What the task asks: All pictures must be left out as you transcribe the lines from the first line of the data to the line containing "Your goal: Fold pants", both included.

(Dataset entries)
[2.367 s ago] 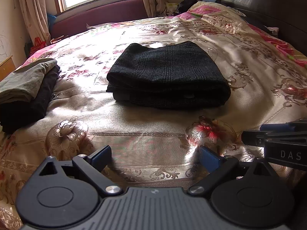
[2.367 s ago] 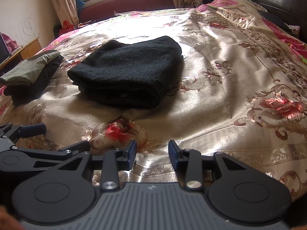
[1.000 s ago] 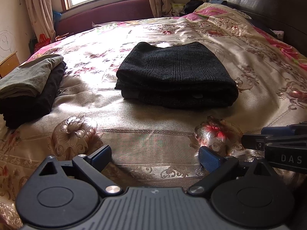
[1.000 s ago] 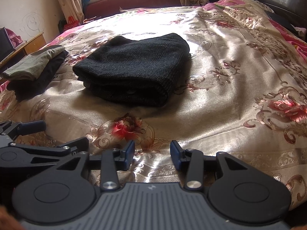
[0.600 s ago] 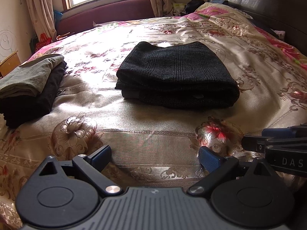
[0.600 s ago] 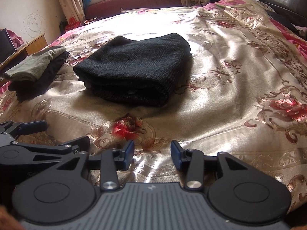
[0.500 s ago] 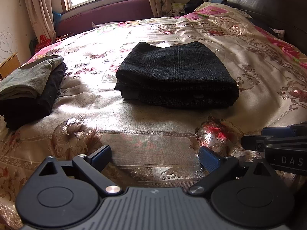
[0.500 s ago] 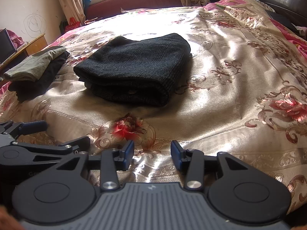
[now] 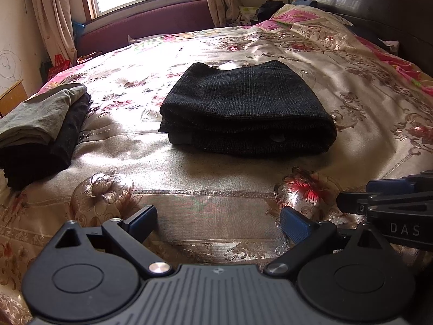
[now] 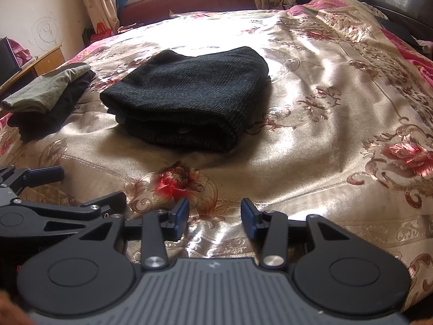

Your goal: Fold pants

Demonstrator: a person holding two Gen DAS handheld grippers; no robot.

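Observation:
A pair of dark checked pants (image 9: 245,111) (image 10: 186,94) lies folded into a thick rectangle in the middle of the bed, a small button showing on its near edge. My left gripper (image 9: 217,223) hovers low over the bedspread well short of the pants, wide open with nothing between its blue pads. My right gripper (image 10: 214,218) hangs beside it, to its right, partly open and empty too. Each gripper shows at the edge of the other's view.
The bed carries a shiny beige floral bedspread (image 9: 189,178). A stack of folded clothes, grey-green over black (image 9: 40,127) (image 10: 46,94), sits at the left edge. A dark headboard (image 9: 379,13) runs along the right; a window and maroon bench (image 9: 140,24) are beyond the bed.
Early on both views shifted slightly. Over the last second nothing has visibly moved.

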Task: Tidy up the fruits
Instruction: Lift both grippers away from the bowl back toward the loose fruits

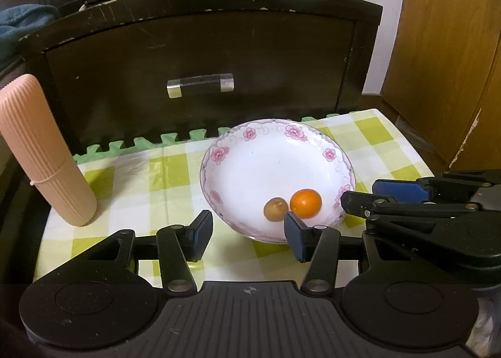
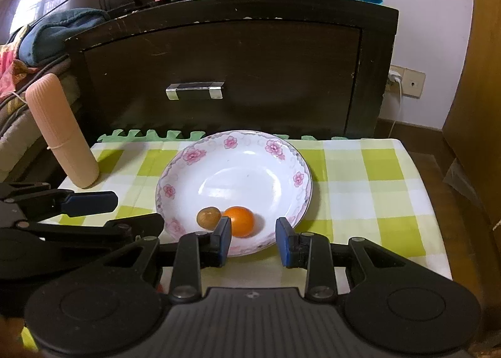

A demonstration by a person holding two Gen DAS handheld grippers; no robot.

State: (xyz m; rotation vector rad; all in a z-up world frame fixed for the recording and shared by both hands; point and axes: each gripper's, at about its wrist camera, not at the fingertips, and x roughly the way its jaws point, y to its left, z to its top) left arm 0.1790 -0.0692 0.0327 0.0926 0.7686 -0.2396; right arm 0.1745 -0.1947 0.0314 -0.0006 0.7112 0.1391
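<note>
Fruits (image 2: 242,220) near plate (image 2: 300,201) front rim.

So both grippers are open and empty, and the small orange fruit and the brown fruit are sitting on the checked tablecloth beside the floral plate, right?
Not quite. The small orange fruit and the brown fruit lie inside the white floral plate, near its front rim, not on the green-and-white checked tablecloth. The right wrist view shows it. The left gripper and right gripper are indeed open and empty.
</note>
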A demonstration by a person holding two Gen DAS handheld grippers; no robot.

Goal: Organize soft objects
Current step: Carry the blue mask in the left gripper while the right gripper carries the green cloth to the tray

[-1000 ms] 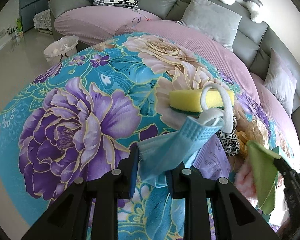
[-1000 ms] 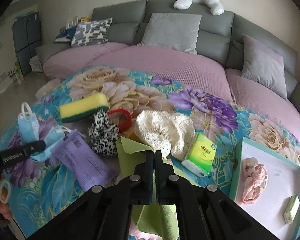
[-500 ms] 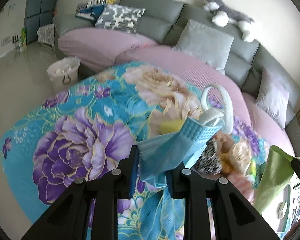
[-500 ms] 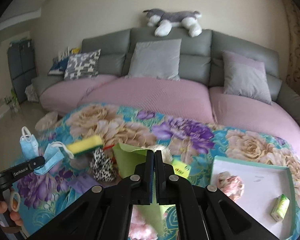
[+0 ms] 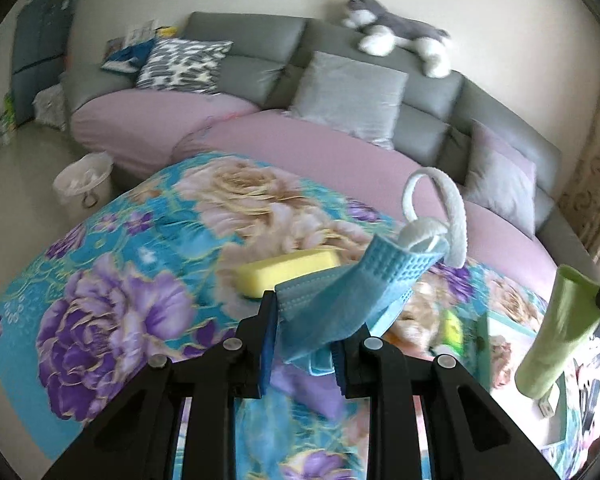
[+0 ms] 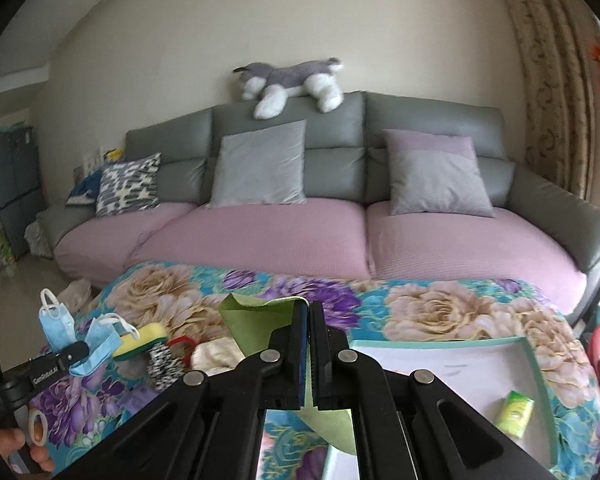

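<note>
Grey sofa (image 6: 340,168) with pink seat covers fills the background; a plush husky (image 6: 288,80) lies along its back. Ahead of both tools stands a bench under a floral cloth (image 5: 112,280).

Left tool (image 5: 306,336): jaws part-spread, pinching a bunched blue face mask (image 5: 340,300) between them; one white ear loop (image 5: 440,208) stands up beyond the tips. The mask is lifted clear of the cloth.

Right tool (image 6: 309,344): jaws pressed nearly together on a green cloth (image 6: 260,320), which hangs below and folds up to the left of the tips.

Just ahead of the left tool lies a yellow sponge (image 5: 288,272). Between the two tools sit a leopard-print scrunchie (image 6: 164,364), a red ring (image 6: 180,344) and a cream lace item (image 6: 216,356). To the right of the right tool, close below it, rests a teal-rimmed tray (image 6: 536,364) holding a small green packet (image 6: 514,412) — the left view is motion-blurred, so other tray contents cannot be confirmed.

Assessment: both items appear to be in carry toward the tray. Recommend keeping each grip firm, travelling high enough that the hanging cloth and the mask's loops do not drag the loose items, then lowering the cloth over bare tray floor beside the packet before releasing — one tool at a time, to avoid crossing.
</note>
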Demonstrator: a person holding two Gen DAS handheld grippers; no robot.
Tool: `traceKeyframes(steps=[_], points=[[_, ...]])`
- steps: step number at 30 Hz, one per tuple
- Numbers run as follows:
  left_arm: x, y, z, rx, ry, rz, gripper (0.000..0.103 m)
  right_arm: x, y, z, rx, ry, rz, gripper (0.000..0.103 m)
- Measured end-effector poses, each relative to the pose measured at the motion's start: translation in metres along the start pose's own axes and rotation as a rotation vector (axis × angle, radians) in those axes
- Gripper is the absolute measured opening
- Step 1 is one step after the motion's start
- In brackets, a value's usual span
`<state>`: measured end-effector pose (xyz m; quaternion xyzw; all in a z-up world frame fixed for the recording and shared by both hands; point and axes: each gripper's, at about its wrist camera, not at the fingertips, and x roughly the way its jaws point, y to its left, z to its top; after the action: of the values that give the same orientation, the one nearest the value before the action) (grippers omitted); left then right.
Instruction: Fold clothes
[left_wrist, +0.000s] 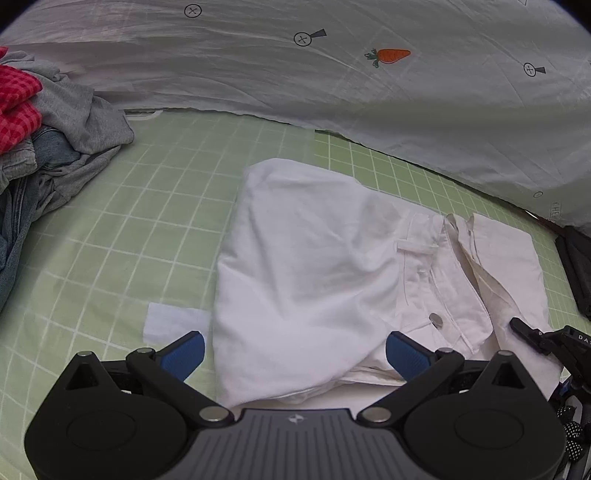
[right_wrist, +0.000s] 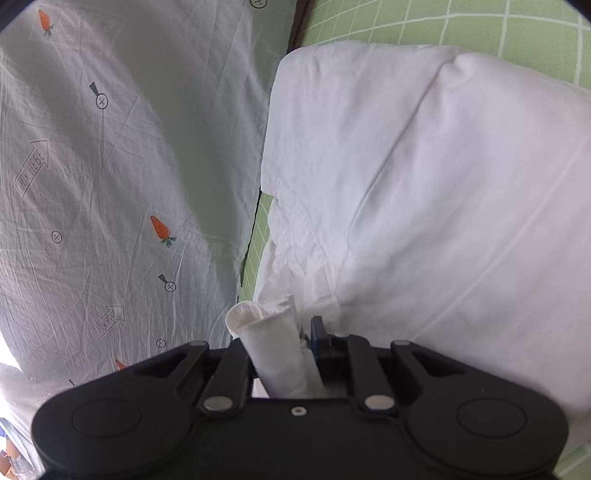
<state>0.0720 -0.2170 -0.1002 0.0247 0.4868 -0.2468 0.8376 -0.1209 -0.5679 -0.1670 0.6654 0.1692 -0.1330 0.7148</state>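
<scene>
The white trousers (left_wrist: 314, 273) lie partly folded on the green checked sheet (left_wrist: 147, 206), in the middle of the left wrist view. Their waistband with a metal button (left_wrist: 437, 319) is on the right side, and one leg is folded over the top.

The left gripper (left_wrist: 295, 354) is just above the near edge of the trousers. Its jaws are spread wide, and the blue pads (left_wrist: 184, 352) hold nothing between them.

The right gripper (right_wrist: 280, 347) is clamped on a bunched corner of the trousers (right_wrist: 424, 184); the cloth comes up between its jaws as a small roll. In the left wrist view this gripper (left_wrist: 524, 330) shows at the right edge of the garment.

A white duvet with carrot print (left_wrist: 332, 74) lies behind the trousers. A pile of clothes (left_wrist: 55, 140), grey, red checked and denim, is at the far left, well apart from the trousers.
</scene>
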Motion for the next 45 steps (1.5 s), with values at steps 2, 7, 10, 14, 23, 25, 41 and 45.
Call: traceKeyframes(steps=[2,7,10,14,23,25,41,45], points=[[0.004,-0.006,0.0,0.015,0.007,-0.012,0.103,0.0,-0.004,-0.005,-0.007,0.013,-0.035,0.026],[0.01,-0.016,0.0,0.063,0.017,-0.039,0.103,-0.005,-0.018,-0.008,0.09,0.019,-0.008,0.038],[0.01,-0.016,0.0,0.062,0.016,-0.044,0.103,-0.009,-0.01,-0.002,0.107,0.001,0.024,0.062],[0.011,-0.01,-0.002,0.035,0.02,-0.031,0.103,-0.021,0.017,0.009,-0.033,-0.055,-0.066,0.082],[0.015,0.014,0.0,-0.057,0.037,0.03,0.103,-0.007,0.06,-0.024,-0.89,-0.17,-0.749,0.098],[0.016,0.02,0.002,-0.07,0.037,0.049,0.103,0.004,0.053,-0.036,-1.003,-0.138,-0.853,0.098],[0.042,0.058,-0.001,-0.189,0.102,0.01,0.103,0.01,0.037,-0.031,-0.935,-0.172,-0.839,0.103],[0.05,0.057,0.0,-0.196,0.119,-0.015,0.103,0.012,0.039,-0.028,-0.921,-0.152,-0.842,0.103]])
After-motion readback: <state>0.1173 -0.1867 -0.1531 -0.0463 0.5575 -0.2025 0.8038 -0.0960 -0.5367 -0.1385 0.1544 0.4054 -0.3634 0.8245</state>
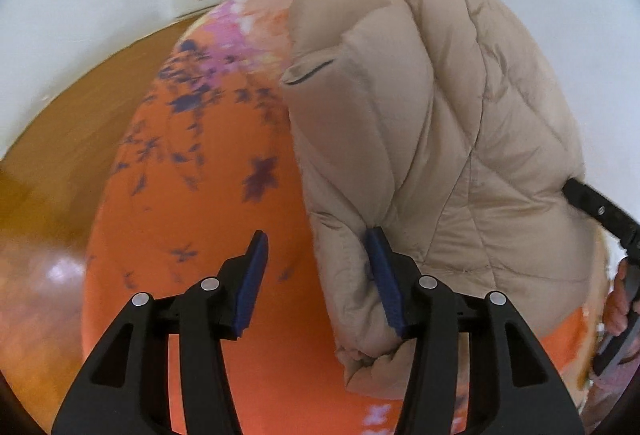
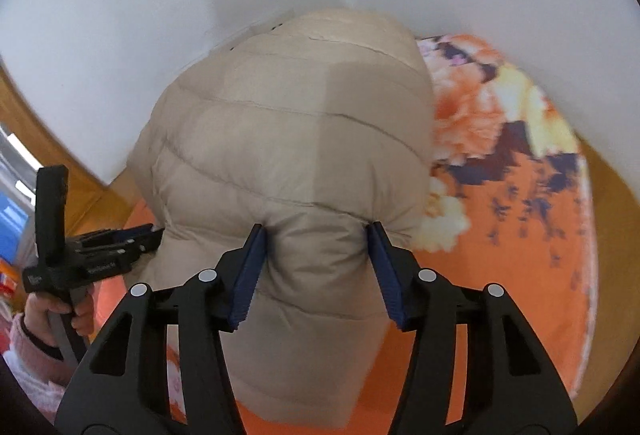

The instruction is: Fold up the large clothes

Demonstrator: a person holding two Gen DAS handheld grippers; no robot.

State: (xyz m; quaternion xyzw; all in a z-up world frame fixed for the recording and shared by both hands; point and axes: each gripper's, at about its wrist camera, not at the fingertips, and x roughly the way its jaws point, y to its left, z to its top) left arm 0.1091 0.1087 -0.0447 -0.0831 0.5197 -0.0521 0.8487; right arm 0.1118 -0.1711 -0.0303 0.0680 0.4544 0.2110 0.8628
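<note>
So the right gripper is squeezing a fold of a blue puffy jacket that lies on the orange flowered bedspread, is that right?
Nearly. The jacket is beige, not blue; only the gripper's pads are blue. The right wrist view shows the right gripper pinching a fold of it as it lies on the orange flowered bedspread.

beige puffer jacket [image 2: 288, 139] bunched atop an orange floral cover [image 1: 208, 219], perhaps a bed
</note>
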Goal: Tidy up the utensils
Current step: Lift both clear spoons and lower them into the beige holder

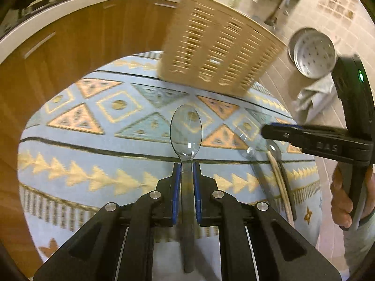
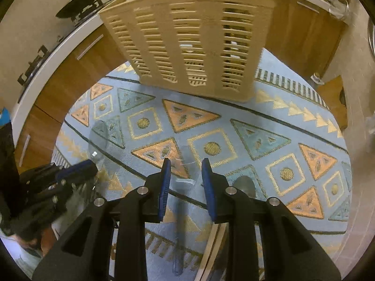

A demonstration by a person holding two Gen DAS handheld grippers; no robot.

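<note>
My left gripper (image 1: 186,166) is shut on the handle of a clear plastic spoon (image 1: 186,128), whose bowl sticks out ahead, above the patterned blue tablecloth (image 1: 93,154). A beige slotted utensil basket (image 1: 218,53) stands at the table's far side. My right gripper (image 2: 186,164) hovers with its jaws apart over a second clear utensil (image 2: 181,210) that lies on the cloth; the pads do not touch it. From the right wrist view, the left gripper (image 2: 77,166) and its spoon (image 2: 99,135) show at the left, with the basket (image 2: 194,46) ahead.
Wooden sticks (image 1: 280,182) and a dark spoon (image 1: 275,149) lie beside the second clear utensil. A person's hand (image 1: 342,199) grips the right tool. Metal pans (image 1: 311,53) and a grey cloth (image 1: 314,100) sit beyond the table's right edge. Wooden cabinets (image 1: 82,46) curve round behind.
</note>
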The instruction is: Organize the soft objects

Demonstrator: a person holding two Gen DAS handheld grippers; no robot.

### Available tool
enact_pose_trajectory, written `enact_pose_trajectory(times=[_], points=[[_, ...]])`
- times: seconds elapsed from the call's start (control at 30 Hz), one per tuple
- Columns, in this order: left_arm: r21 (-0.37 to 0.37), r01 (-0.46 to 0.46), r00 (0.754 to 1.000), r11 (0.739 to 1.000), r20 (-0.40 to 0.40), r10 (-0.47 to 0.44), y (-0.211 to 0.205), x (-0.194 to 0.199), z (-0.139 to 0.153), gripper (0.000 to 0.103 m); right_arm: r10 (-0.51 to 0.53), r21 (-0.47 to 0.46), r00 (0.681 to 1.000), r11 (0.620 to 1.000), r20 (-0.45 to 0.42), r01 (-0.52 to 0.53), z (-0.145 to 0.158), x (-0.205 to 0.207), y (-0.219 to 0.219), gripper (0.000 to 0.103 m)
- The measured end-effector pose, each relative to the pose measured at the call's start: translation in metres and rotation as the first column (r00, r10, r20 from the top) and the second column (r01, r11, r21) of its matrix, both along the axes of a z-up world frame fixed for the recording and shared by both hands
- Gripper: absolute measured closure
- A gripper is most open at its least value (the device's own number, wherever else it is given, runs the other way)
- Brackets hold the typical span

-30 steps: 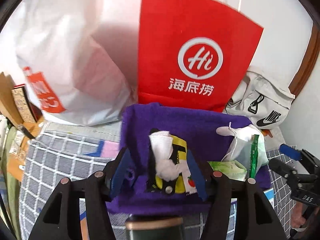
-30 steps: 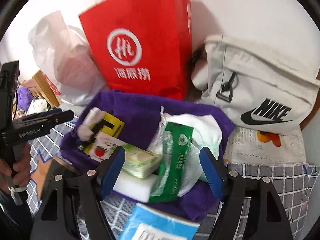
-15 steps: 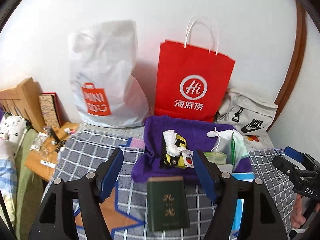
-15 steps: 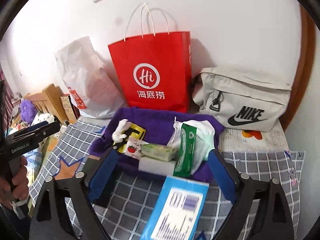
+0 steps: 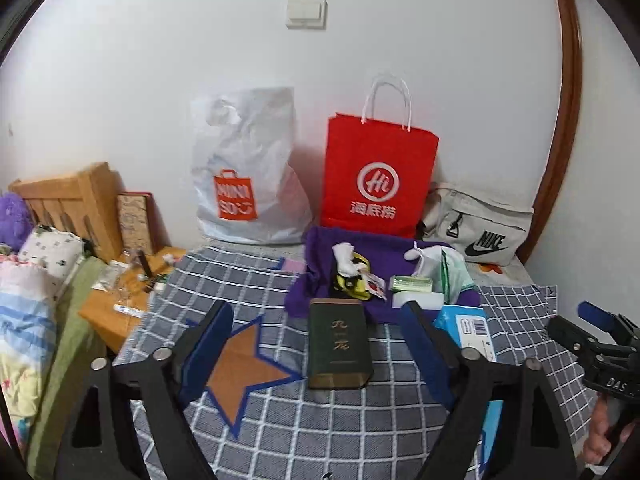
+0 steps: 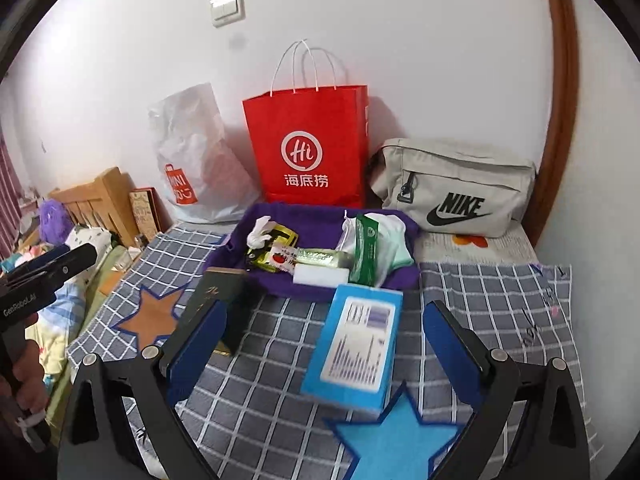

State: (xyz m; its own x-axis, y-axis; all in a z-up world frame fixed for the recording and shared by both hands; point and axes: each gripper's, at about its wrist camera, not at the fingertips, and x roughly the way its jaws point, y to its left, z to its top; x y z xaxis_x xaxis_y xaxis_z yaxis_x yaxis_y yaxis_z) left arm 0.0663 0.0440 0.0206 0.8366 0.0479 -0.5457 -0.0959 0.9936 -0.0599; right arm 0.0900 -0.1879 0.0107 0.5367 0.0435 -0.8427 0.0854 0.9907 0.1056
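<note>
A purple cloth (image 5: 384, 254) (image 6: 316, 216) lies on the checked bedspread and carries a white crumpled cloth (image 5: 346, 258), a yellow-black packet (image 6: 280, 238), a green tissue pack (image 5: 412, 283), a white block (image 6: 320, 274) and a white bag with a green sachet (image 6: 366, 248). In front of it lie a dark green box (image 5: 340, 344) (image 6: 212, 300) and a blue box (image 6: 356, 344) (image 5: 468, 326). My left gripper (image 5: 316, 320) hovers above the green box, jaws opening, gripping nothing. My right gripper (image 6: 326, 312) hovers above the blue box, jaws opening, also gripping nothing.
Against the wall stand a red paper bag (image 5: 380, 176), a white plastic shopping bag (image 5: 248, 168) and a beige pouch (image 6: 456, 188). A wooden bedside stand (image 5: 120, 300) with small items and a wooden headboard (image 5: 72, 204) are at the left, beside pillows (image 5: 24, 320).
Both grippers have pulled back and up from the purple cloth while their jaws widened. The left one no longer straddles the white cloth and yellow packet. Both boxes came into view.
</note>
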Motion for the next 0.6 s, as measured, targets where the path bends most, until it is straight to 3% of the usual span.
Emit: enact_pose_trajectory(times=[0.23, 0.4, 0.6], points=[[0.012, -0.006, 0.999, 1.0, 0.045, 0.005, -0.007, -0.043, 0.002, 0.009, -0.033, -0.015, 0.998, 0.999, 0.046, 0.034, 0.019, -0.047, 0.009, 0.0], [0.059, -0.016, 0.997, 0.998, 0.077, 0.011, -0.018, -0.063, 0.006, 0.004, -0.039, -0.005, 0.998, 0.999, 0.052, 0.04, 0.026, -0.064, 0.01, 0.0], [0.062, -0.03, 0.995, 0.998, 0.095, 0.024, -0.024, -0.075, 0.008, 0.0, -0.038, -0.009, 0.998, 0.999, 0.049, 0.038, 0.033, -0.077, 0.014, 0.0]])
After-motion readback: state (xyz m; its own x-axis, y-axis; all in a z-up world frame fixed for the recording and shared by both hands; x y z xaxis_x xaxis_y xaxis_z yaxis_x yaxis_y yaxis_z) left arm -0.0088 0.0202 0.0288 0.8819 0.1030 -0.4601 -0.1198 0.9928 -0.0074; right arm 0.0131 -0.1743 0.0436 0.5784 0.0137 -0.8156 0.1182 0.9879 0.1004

Output:
[2.367 s ago] 
[2.367 s ago] 
[1.000 s ago] 
[1.000 s ago] 
[0.600 s ago] 
[0.600 s ago] 
[0.500 s ago] 
[0.500 s ago] 
[now] 
[now] 

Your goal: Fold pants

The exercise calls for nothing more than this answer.